Provided data:
+--

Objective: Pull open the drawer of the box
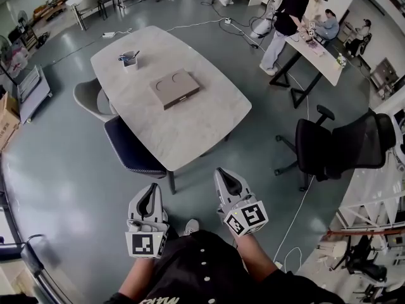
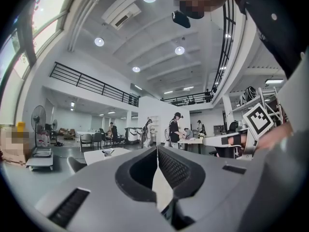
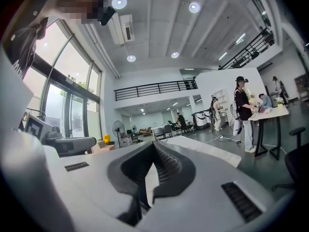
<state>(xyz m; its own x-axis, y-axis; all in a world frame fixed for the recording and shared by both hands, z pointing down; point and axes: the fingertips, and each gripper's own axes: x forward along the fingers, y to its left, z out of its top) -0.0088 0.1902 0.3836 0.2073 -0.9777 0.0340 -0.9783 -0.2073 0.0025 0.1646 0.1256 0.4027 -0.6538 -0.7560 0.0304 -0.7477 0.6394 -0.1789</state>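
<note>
A flat brown box (image 1: 175,88) with two round dents in its top lies on the pale oval table (image 1: 202,122), well ahead of me. Its drawer front looks flush with the box. Both grippers hang near my waist, far short of the table and touching nothing. My left gripper (image 1: 154,188) has its jaws pressed together with nothing between them, and the left gripper view shows the tips of the left gripper (image 2: 157,148) meeting. My right gripper (image 1: 221,172) is likewise shut and empty, and the right gripper's (image 3: 154,144) tips meet in its own view.
A small white holder (image 1: 130,60) with pens stands near the table's far left end. A grey chair (image 1: 88,97) and a dark blue chair (image 1: 130,148) sit along the table's left side. A black office chair (image 1: 342,147) stands to the right. People (image 1: 291,14) work at a desk behind.
</note>
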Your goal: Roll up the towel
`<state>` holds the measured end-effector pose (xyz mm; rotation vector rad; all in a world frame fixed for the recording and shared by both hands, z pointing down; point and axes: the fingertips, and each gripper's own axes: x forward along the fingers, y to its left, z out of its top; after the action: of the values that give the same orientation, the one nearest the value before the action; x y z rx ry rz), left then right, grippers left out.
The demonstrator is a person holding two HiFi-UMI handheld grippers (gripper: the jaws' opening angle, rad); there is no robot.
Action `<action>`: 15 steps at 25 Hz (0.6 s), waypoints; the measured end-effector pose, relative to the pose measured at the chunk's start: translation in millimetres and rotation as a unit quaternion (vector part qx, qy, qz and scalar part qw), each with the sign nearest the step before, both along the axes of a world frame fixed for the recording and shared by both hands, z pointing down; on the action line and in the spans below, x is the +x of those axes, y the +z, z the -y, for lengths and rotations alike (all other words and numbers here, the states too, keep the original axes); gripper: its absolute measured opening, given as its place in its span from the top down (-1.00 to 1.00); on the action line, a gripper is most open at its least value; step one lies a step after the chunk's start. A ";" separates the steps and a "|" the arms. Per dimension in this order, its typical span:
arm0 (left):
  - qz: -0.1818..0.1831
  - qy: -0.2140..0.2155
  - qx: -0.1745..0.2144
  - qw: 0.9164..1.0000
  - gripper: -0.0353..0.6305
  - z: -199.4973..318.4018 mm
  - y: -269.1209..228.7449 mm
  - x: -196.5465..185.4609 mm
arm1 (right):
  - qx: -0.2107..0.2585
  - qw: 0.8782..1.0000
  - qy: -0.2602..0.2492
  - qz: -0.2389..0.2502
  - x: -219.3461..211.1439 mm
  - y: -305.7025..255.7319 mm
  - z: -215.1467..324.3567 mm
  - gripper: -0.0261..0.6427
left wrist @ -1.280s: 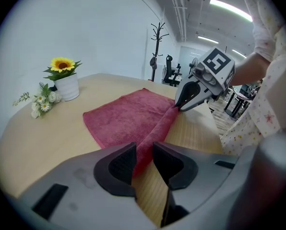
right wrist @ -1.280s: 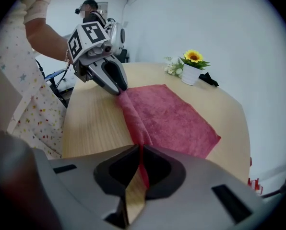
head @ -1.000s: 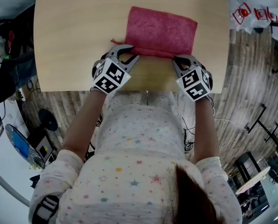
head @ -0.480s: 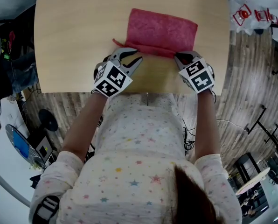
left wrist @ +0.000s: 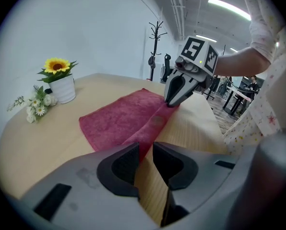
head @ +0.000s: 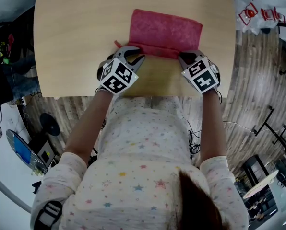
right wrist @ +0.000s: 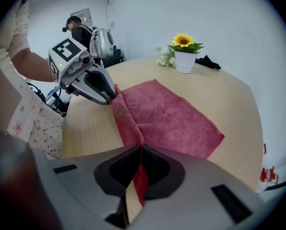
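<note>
Head view: the towel [head: 166, 30] is laid on the desk [head: 76, 32], its near edge clamped in the left tool [head: 137, 54] and the right tool [head: 183, 57]; if advanced unevenly, the roll could be skewed.

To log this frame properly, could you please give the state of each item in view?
towel: spread flat, near edge pinched up into a ridge, not yet rolled.
left gripper: shut on towel's near corner.
right gripper: shut on towel's near edge.
sunflower pot: upright, beyond the towel.
</note>
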<state>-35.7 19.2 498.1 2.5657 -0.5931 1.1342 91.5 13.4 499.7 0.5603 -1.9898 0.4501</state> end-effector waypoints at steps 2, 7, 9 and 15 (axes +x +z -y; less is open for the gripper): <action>0.005 -0.001 -0.006 1.000 0.62 -0.7 4.2 -2.2 | 0.008 1.000 0.003 0.000 1.8 -0.5 2.8 0.84; 0.009 -0.001 -0.007 1.000 0.62 -0.9 6.3 -2.6 | 0.053 0.998 0.042 0.007 14.7 -14.0 16.4 0.66; 0.010 0.001 -0.008 1.000 0.62 -0.8 6.7 -3.4 | 0.088 0.995 0.041 -0.003 20.4 -24.2 19.4 0.68; 0.009 -0.002 -0.009 1.000 0.62 0.2 5.7 -3.0 | 0.113 0.993 -0.002 0.022 4.8 -41.0 2.1 0.65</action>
<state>-38.7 19.0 503.8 2.5395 -0.5888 1.1585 96.3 11.3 458.7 0.6911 -2.0995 0.2363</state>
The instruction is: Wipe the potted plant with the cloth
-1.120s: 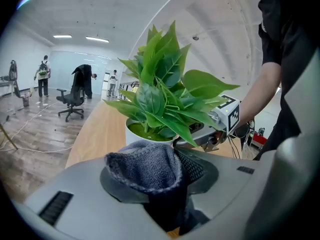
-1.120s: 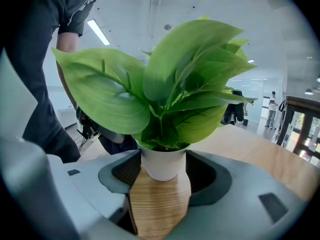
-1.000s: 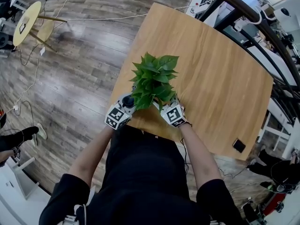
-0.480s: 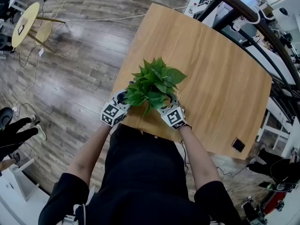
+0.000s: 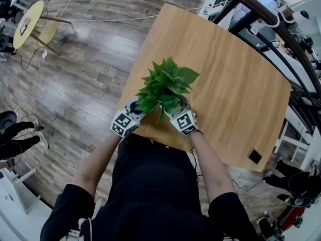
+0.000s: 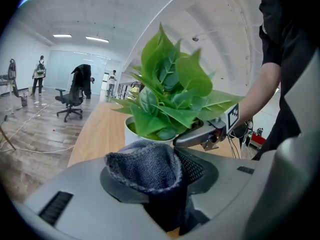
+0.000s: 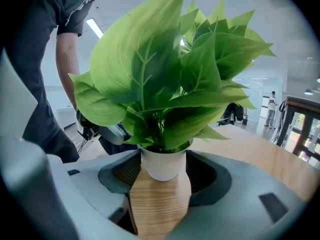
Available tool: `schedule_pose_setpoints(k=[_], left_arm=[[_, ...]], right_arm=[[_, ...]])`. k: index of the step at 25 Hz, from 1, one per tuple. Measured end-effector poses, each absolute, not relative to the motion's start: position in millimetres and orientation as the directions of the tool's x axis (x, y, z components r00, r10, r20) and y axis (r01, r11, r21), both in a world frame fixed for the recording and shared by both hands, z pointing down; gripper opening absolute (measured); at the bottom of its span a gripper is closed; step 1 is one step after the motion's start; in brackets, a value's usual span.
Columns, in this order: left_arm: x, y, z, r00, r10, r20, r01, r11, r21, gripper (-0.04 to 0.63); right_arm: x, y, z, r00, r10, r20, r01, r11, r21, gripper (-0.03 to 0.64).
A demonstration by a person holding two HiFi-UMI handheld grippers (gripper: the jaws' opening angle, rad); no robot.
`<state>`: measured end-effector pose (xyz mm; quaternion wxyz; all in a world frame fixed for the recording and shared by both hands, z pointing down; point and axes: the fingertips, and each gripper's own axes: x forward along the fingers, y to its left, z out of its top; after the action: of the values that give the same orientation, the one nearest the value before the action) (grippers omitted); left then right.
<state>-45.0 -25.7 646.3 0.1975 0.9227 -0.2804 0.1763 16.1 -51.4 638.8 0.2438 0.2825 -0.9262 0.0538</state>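
Apparently wiping has barely begun: left gripper [image 6: 167, 186] jaws clamp the grey cloth [image 6: 144, 166] beside the potted plant [image 5: 165, 87]; right gripper [image 7: 160, 196] jaws stand apart around its white pot [image 7: 163, 165].

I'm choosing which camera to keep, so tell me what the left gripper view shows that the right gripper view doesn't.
Left gripper view only: the dark cloth pinched in the left gripper. Right gripper view only: the white pot sitting between the jaws of the right gripper; whether they touch it is unclear. Both: the pot, the leaves and the wooden table.
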Motion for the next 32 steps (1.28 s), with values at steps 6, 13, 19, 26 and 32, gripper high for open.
schedule_pose_setpoints(k=[6, 13, 19, 26, 32], left_arm=[[-41.2, -18.8, 649.6, 0.775, -0.475, 0.417, -0.611, -0.732, 0.301, 0.176], [-37.7, -27.5, 649.8, 0.771, -0.462, 0.439, -0.605, -0.746, 0.277, 0.176], [-47.9, -38.4, 649.9, 0.751, -0.501, 0.431, -0.638, -0.718, 0.278, 0.176], [-38.9, -42.7, 650.5, 0.757, -0.486, 0.437, -0.624, -0.737, 0.260, 0.176], [-38.2, -37.1, 644.5, 0.758, -0.490, 0.430, -0.627, -0.727, 0.278, 0.184]], right_arm=[[14.9, -45.8, 638.4, -0.709, -0.505, 0.492, -0.549, 0.833, 0.065, 0.273], [19.2, -10.2, 640.5, -0.715, -0.491, 0.498, -0.526, 0.847, 0.079, 0.273], [36.2, -37.9, 638.7, -0.661, -0.574, 0.484, -0.647, 0.762, 0.021, 0.273], [24.3, -52.3, 630.0, -0.707, -0.531, 0.467, -0.579, 0.814, 0.048, 0.273], [22.6, -54.1, 631.2, -0.684, -0.561, 0.466, -0.612, 0.789, 0.051, 0.273]])
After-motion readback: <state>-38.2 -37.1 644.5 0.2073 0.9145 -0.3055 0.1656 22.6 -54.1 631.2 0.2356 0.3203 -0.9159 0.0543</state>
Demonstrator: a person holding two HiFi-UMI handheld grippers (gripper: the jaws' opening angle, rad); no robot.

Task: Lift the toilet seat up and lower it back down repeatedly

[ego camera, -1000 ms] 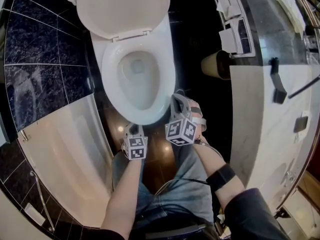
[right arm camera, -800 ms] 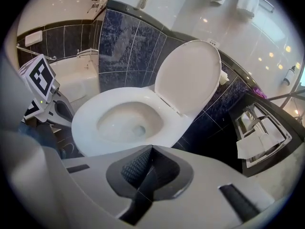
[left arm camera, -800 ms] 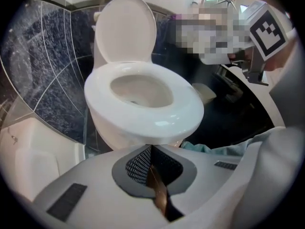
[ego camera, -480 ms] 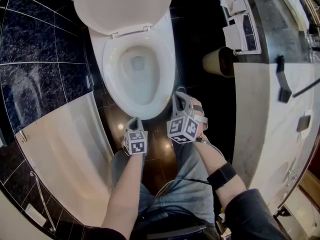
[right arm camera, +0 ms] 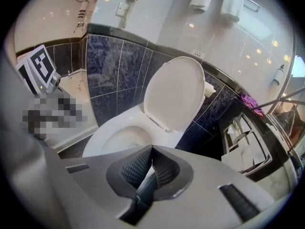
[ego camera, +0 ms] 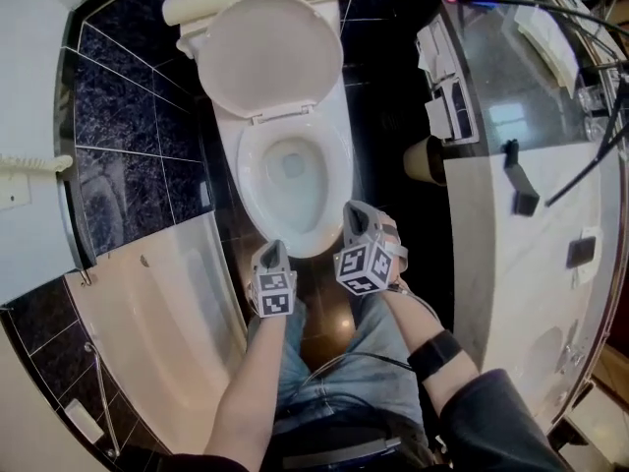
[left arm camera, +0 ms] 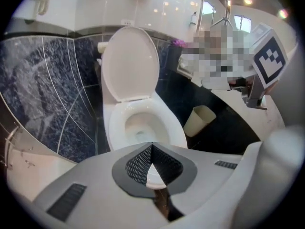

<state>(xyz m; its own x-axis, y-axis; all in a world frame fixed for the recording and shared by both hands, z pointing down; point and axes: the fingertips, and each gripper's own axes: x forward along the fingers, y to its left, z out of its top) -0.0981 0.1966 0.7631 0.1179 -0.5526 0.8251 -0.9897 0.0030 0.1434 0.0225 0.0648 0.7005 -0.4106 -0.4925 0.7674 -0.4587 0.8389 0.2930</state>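
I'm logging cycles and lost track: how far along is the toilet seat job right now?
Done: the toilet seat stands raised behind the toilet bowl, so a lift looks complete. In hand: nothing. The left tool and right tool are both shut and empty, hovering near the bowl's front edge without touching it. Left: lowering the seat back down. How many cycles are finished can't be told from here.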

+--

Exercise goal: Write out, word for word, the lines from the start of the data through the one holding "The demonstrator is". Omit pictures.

Answer:
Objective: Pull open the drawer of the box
<state>(xyz m; its own x-axis, y-axis; all in a world frame fixed for the recording and shared by both hands, z pointing down; point and axes: the fingertips, and each gripper's own axes: x forward along the fingers, y to its left, z out of its top) -0.0088 0.1902 0.3836 0.2073 -0.9777 0.0340 -0.9783 -0.2073 0.0025 0.1646 0.1256 0.4027 -0.6538 -0.7560 0.0304 -0.7477 0.6394 -0.1789</state>
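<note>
A flat brown box (image 1: 175,88) with two round dents in its top lies on the pale oval table (image 1: 202,122), well ahead of me. Its drawer front looks flush with the box. Both grippers hang near my waist, far short of the table and touching nothing. My left gripper (image 1: 154,188) has its jaws pressed together with nothing between them, and the left gripper view shows the tips of the left gripper (image 2: 157,148) meeting. My right gripper (image 1: 221,172) is likewise shut and empty, and the right gripper's (image 3: 154,144) tips meet in its own view.
A small white holder (image 1: 130,60) with pens stands near the table's far left end. A grey chair (image 1: 88,97) and a dark blue chair (image 1: 130,148) sit along the table's left side. A black office chair (image 1: 342,147) stands to the right. People (image 1: 291,14) work at a desk behind.
</note>
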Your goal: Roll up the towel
`<state>` holds the measured end-effector pose (xyz mm; rotation vector rad; all in a world frame fixed for the recording and shared by both hands, z pointing down; point and axes: the fingertips, and each gripper's own axes: x forward along the fingers, y to its left, z out of its top; after the action: of the values that give the same orientation, the one nearest the value before the action; x y z rx ry rz), left then right, grippers left out.
The demonstrator is a person holding two HiFi-UMI handheld grippers (gripper: the jaws' opening angle, rad); there is no robot.

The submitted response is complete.